Your instructions: Scan the data below and state how many of its lines contain the word "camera", giving only the figure.

Given entries:
▼▼▼
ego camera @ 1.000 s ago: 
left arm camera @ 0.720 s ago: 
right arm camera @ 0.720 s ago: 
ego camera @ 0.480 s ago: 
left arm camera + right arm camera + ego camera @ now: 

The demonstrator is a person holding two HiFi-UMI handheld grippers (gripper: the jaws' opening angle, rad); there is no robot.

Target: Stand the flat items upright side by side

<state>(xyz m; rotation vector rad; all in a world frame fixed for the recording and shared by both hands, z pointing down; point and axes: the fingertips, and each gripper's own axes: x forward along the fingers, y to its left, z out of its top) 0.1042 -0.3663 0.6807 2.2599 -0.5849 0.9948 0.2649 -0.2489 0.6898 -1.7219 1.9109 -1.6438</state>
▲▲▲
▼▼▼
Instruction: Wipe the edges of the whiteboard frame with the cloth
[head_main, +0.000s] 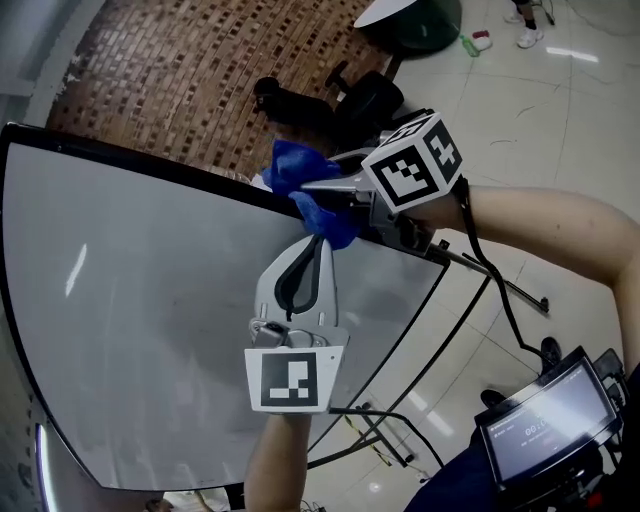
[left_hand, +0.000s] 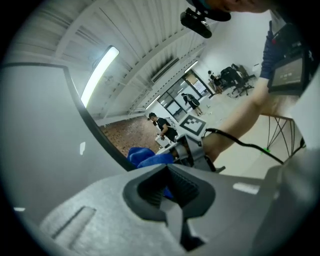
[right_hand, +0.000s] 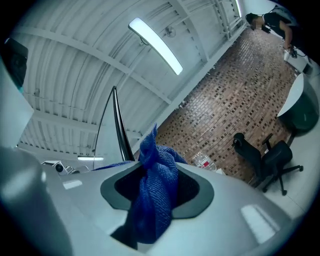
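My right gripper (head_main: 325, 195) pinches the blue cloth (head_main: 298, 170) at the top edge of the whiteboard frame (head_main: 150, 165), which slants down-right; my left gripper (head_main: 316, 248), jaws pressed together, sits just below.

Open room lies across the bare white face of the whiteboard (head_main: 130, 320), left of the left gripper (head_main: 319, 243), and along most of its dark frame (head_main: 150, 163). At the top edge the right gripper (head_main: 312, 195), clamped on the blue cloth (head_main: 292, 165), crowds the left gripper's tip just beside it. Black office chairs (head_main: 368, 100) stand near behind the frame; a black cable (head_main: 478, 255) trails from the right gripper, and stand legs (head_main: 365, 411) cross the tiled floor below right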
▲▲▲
Output of the task: 5